Robert E. Peary High School
Flag and Sledge Ceremony
November 23, 1964
and Article by Commander Edward Peary Stafford


The "North Pole" flag was flown from the mizzen gaff of the Roosevelt when Commander Peary entered the harbor at Sydney, Nova Scotia on September 21, 1909, and when the ship entered New York the same year. Matthew Henson sewed NORTH POLE on a white diagonal strip on both sides of the Stars and Stripes. The flag was given to the students and staff of Robert E. Peary High School by Mrs. Marie Peary Stafford and Robert E. Peary, Jr., daughter and son of Admiral and Mrs. Peary.

Upon Admiral Peary's return from the North Pole, the sledge was unloaded from the Roosevelt and placed on Eagle Island, in Casco, Maine. Four similar sledges were on display in New York, Maine, Massachusetts, and Washington, DC.

In photos below: Commander Edward Peary Stafford, Dr. Dunn, Mike Rasch (1965), Art Ridgeway (1966), Mr. James, Christine Gilbertson, and King.





National Geographic Magazine (1965)
Peary's Sledge: Prized Gift for a Proud School
By Commander Edward Peary Stafford

All summer, every year while I was growing up, the sledge stood on the front porch of our island cottage. Its uprights slanted above the window sills and seemed to look out at the distant islands and the sea horizon.
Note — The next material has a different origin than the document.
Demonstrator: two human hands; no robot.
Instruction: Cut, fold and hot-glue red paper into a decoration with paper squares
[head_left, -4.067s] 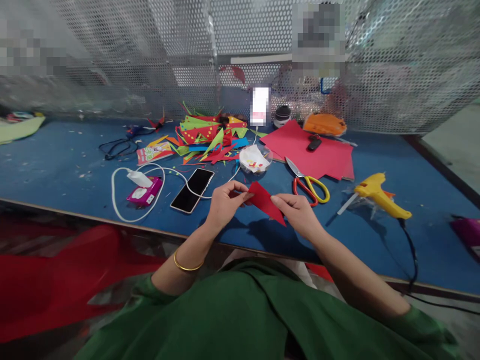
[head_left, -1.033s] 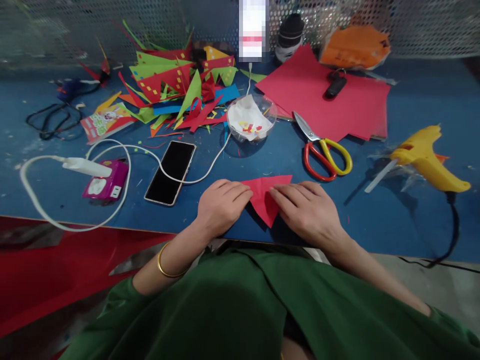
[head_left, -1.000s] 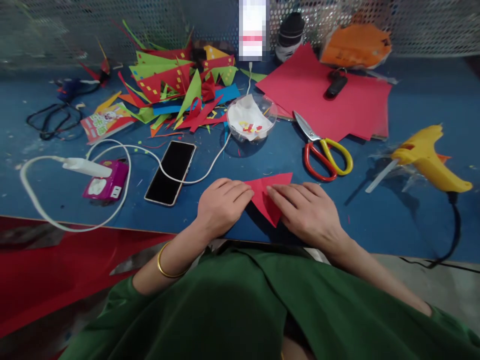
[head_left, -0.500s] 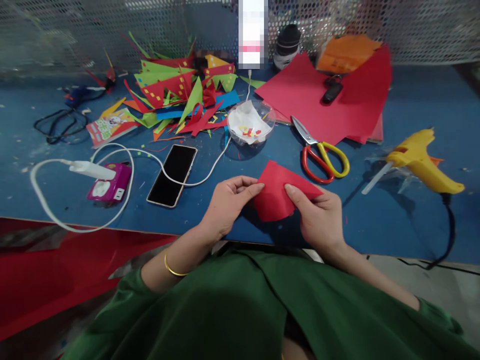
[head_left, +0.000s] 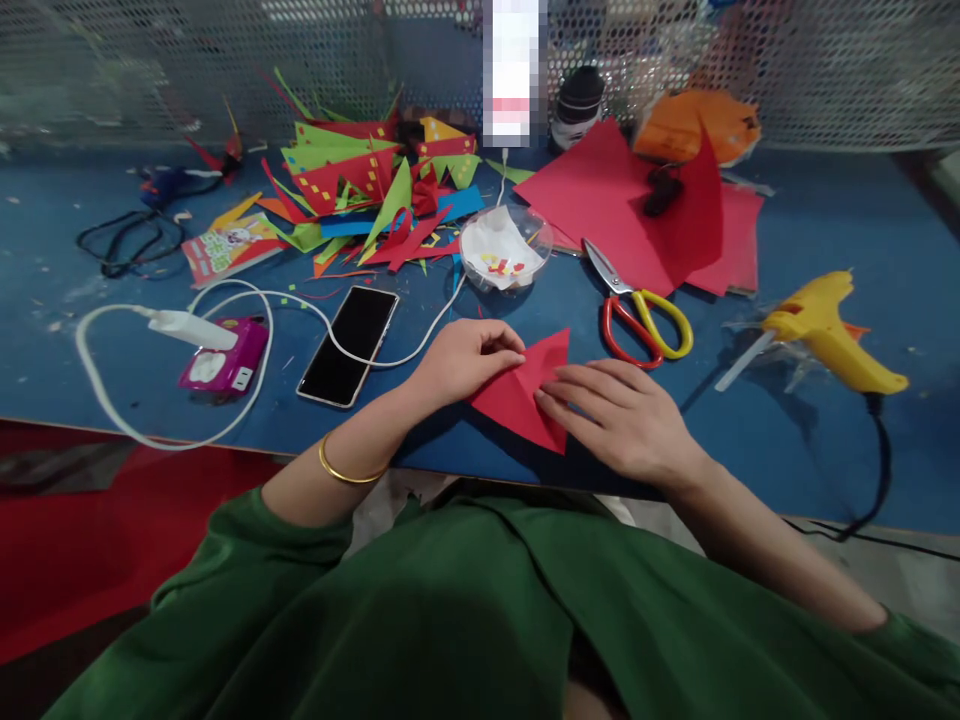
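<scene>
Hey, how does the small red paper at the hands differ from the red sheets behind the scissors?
The small paper is far smaller than the sheets. It is a single piece, while the sheets overlap and one curls up. The left hand and right hand touch the small paper; a dark key fob lies on the sheets. Both are red.

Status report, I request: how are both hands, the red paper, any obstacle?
Left hand pinching creased red paper. Right hand: fingertips on paper, grip unclear. Scissors just beyond right hand, off the paper.
</scene>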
The handles of the sledge were worn smooth at the top by a strong fur-gloved hand -- holding, twisting, shoving -- while the other hand cracked a rawjide whip at the heels of the dogs. The long oak runner, shod with iron, stretched for eight feet along the floor and then rounded strongly up. Rawhide bound the cross boards to the runners and held the sledge together so that it was not stiff or rigid but lithe and flexible.

Long before we were old enough to know why it was made that way or by whom, or where it had been, my brother and I were a little in awe of the sledge. Like so many other things on that Maine island, it seemed to be trying to tell us something. Neither of us had really known our grandfather, the Admiral. He was gone before I was two, and six months before my brother was even born. And yet, in a very real way, we did know him. We came to know him from our mother who was his daughter, from our grandmother Peary who was like a second mother, and from this Eagle Island which he had so loved and which bore, everywhere, the mark of his hand, the print of his personality.
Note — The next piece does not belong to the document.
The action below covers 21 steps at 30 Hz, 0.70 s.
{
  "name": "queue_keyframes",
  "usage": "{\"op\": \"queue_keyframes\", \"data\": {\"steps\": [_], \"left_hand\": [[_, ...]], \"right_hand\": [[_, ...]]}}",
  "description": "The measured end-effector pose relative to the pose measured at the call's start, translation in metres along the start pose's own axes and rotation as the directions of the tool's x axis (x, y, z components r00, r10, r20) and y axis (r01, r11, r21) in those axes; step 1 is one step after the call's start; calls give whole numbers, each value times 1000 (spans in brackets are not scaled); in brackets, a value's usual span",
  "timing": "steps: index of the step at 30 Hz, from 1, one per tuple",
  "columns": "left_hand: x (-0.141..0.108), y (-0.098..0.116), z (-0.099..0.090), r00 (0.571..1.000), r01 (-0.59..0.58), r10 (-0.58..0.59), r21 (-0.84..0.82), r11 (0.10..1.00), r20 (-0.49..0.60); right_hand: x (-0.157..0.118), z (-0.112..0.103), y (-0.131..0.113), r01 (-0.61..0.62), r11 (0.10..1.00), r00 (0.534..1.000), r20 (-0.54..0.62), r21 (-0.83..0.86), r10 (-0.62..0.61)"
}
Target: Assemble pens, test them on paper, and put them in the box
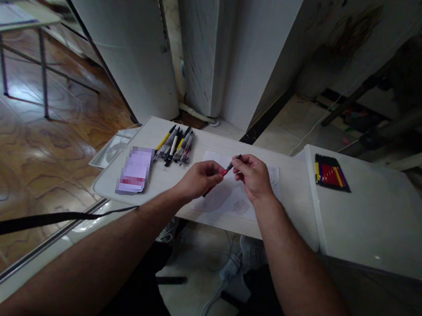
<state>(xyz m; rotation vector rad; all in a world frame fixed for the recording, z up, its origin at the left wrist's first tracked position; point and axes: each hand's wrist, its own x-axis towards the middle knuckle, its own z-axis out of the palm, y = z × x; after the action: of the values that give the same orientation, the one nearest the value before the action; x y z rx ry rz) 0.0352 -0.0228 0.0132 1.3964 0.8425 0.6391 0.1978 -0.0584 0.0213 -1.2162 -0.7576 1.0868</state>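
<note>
A red pen with a dark end is held over the middle of the small table. My left hand pinches its red barrel, and the lower tip sticks out below the fingers. At the upper dark end, which may be a cap, my right hand has its thumb and fingers closed. Beneath both hands lie white sheets of paper with small printing or writing, partly hidden by the hands.
Several loose pens and markers lie at the table's back left, near a phone-like object that is pixelated. On the adjoining white surface rests a row of coloured pens. A black strap stretches to the table's left edge.
</note>
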Motion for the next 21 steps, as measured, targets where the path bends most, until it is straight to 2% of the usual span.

Only Robert E. Peary would have perched the big cottage high on a pointed cliff like the bridge of a great ship. Only he would have designed the massive chimney with its double mantel and three fireplaces, which came down through the middle of the living room like a colossal spike, mailing the cottage to its cliff. No other man would have cut the wooded paths yards longer and crooked as snakes to spare promising young trees; no other would have cut wrecked boats in half, set them on end and turned their seats so that at vantage points around the island a person could sit in comfort in any weather and watch the surge of the sea and the surf booming on the rocks.
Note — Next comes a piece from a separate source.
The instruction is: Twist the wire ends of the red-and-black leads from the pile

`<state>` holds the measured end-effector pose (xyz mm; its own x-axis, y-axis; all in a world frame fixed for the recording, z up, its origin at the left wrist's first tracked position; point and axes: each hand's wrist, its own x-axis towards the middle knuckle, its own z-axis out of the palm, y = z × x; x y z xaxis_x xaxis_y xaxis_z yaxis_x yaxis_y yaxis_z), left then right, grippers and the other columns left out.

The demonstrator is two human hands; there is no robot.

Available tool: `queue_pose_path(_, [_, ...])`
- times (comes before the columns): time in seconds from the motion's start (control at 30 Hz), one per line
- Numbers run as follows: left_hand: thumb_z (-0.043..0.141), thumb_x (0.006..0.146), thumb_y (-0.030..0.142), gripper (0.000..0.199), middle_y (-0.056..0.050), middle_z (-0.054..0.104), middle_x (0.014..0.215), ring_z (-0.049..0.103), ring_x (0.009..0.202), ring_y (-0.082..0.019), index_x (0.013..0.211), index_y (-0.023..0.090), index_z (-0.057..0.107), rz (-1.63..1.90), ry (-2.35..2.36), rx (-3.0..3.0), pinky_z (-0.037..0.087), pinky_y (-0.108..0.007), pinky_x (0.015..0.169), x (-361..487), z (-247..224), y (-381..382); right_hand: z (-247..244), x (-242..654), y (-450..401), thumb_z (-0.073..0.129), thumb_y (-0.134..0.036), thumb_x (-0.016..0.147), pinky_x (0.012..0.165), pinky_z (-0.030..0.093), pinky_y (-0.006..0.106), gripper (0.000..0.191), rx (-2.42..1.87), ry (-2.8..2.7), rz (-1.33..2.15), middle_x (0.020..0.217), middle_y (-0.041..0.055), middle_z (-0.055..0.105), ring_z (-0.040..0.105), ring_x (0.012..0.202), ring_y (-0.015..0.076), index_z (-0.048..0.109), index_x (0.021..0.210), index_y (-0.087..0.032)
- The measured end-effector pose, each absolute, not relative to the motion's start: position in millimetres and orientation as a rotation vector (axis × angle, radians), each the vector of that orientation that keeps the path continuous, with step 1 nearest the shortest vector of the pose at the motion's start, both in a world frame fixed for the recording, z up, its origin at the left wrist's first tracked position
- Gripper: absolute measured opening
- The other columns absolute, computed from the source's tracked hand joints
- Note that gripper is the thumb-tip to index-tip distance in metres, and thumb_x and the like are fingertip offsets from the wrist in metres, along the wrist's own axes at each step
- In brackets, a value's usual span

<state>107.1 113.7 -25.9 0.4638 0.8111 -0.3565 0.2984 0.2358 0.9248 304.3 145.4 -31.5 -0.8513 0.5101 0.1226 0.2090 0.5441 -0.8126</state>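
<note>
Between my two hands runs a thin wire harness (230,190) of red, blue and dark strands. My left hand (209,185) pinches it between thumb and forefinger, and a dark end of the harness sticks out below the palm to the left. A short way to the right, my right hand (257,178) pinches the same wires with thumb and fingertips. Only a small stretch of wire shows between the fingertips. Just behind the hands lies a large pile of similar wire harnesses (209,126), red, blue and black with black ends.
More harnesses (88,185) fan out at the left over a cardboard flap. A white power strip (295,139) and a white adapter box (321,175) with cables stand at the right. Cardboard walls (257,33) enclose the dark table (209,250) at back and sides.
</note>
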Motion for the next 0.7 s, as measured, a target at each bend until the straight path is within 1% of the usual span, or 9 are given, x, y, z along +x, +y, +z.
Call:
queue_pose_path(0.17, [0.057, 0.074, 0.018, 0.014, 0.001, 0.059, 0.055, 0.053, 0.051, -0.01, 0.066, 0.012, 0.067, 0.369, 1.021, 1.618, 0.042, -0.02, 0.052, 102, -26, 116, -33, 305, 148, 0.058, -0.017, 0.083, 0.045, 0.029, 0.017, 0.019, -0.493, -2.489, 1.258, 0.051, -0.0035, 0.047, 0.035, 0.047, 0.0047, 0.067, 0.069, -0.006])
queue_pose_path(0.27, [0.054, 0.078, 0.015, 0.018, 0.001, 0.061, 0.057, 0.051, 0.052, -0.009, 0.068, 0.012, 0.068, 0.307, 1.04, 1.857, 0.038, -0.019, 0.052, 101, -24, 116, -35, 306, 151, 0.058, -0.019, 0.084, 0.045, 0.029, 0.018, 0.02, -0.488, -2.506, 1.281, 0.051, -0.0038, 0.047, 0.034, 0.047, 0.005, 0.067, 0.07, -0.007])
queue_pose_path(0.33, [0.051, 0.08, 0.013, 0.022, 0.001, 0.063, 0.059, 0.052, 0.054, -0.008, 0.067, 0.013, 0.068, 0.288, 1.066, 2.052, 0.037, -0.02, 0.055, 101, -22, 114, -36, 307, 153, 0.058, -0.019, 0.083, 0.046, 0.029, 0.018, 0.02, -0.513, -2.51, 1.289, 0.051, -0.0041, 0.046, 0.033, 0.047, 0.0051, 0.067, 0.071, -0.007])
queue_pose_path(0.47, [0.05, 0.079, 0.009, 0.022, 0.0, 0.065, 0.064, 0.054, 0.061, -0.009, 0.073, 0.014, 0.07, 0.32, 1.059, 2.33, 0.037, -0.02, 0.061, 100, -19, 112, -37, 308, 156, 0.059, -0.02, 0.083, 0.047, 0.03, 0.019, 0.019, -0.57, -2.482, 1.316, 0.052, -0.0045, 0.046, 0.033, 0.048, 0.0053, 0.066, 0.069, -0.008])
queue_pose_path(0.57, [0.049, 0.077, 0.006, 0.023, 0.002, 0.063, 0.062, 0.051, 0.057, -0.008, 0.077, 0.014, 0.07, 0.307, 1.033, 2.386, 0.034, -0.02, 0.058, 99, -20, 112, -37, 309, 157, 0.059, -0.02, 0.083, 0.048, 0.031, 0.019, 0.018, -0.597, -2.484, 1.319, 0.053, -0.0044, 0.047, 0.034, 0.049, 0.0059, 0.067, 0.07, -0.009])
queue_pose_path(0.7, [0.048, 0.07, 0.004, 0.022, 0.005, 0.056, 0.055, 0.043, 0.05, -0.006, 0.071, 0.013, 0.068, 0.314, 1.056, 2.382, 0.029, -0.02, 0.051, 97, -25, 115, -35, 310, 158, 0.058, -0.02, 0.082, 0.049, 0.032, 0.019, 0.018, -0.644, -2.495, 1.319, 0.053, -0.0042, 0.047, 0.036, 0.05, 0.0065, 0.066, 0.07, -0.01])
Although the great old Admiral had been long gone, his warm, aggressive spirit was with us every summer on the island -- and never stronger than there on the front porch where stood the sledge he had designed and built and driven across the frozen Arctic Ocean to the Pole. As we grew older we learned more about the sledge. We learned that our grandfather had taken the time-tested Eskimo type of sledge and, using his ability as a civil engineer, had redesigned it, keeping its strength and flexibility but reducing its weight from 125 pounds to 40. We learned that this kind of sledge when pulled by eight dogs harnessed fanwise could carry seven hundred pounds in addition to its own weight. But more important than materials or pounds, we came to appreciate more than ever the kind of man it took to create this thing of strength and grace and efficiency -- the kind of man who, on his seventh try, when he was 53 years old, with eight toes long ago frozen and amputated, walked behind this sledge four hundred miles over the sea ice to the Pole and four hundred miles back. In our minds the sledge symbolized the man.

Later, when I was grown and married, with children of my own growing up, it was a sad thing to see the great old sledge lashed to the ceiling beams of my mother's garage, stored away above musty crates of old letters and newspapers. It was sad because all its glory and meaning seemed wasted. How could it ever mean to anyone again what it had meant to my brother and me on the sunny front porch of the cottage on the island cliffs? For those half-dozen years, gathering dust in the dim New England garage, the sledge was only a sterile relic of a man long dead.

But now Admiral Peary's sledge has found a home. It stands again in the sunlight, clean and proud, and perhaps even more useful than when, 56 years ago, heavily laden behind its straining dogs, it crunched over the pressure ridges and ice floes of the polar sea. Now it stands in Robert E. Peary High School at Rockville, Maryland -- not for just boys to admire, but for successive thousands of boys and girls.

Over the years, as classes come and go, students may appreciate Peary's accomplishments and absorb some little part of the aggressive, determined spirit of the man whose mind and urgent need created this sledge.